Before deciding to compete against conventional ride-hailing pioneers Uber and Lyft in California, Waymo unleashed its robotaxis in Phoenix in 2020 and has been steadily extending the reach of its service in that Arizona city ever since.

Driverless rides are proving to be more than just a novelty. Waymo says it now transports more than 50,000 weekly passengers in its robotaxis, a volume of business numbers that helped the company recently raise $5.6 billion from its corporate parent Alphabet and a list of other investors that included venture capital firm Andreesen Horowitz and financial management firm T. Rowe Price.

“Our service has matured quickly and our riders are embracing the many benefits of fully autonomous driving,” Waymo co-CEO Tekedra Mawakana said in a blog post.

Despite its inroads, Waymo is still believed to be losing money.
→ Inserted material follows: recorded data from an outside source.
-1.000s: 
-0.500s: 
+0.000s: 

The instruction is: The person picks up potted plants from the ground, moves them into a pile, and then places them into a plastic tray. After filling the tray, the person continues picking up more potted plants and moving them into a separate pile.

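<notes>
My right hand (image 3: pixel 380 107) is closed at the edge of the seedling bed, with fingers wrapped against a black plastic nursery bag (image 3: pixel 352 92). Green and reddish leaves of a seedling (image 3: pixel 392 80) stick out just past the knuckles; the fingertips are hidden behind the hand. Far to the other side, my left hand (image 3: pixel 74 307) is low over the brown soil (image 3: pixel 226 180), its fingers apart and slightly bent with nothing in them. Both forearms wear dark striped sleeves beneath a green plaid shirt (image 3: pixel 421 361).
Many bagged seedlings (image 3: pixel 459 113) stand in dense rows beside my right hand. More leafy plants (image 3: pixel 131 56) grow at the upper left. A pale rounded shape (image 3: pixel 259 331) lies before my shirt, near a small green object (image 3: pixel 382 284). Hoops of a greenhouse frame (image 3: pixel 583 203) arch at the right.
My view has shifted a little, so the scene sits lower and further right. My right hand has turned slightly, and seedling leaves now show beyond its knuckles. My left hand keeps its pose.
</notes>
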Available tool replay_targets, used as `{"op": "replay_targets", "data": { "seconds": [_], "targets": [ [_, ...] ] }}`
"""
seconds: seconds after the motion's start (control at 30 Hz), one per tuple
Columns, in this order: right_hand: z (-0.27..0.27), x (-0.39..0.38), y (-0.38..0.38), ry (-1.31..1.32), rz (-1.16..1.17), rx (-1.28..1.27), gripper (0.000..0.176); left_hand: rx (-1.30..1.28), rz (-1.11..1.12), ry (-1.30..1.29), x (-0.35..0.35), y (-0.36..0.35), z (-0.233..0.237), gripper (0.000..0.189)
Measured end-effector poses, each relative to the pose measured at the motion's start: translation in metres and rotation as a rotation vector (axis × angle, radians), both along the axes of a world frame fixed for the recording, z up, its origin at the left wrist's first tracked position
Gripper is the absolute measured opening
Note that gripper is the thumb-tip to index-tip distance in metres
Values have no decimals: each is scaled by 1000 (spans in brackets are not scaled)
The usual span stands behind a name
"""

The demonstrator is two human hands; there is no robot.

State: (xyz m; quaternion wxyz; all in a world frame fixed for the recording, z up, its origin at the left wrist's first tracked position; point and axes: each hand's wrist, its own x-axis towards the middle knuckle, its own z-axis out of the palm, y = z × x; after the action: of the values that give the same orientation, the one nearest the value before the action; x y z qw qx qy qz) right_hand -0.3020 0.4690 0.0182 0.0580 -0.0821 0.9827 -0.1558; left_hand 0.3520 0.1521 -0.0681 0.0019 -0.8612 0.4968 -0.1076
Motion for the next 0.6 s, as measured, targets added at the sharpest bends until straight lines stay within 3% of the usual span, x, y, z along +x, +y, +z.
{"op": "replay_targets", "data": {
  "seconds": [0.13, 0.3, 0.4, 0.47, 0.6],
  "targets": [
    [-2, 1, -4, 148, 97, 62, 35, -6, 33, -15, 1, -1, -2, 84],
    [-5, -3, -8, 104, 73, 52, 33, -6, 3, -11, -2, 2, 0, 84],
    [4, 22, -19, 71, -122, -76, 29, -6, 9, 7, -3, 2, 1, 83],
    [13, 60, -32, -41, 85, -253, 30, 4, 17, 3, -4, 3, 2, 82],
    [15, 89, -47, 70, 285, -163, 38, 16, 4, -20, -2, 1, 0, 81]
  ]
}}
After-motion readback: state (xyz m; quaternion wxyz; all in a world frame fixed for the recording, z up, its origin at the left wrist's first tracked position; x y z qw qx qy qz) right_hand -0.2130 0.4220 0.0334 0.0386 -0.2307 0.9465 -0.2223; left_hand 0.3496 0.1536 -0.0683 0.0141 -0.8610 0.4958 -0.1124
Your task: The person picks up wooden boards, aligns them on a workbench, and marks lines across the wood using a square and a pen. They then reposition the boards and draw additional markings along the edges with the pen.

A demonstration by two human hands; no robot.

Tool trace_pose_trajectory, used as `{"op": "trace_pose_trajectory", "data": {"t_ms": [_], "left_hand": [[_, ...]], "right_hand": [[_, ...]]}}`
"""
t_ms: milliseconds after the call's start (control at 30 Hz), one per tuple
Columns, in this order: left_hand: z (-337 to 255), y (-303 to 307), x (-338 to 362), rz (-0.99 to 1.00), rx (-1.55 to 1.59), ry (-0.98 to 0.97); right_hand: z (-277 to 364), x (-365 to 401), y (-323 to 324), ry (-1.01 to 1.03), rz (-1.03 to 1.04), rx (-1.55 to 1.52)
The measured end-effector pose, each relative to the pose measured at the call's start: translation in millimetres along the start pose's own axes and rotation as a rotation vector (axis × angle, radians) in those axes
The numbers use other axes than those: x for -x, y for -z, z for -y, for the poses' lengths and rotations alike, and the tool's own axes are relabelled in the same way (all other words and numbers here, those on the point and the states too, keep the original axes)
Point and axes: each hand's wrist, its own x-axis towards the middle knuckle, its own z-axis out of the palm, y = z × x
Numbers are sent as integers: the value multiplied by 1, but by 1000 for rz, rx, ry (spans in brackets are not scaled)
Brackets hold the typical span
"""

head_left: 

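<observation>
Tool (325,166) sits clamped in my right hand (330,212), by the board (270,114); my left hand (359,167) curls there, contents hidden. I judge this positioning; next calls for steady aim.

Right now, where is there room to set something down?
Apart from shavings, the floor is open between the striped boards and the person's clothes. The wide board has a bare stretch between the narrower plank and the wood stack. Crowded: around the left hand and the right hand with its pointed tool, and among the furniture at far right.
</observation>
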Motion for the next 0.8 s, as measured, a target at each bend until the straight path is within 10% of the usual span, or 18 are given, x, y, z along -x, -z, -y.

Although Alphabet doesn’t disclose Waymo’s financial results, the robotaxi is a major part of an “Other Bets” division that had suffered an operating loss of $3.3 billion through the first nine months of this year, down from a setback of $4.2 billion at the same time last year.

But Waymo has come a long way since Google began working on self-driving cars in 2009 as part of project “Chauffeur.” Since its 2016 spinoff from Google, Waymo has established itself as the clear leader in a robotaxi industry that’s getting more congested.

Electric auto pioneer Tesla is aiming to launch a rival “Cybercab” service by 2026, although its CEO Elon Musk said he hopes the company can get the required regulatory clearances to operate in Texas and California by next year.

Tesla’s projected timeline for competing against Waymo has been met with skepticism because Musk has made unfulfilled promises about the company’s self-driving car technology for nearly a decade.

Meanwhile, Waymo’s robotaxis have driven more than 20 million fully autonomous miles and provided more than 2 million rides to passengers without encountering a serious accident that resulted in its operations being sidelined.

That safety record is a stark contrast to one of its early rivals, Cruise, a robotaxi service owned by General Motors. Cruise’s California license was suspended last year after one of its driverless cars in San Francisco dragged a jaywalking pedestrian who had been struck by a different car driven by a human.

Cruise is now trying to rebound by joining forces with Uber to make some of its services available next year in U.S. cities that still haven’t been announced. But Waymo also has forged a similar alliance with Uber to dispatch its robotaxi in Atlanta and Austin, Texas next year.

Another robotaxi service, Amazon’s Zoox, is hoping to begin offering driverless rides to the general public in Las Vegas at some point next year before also launching in San Francisco.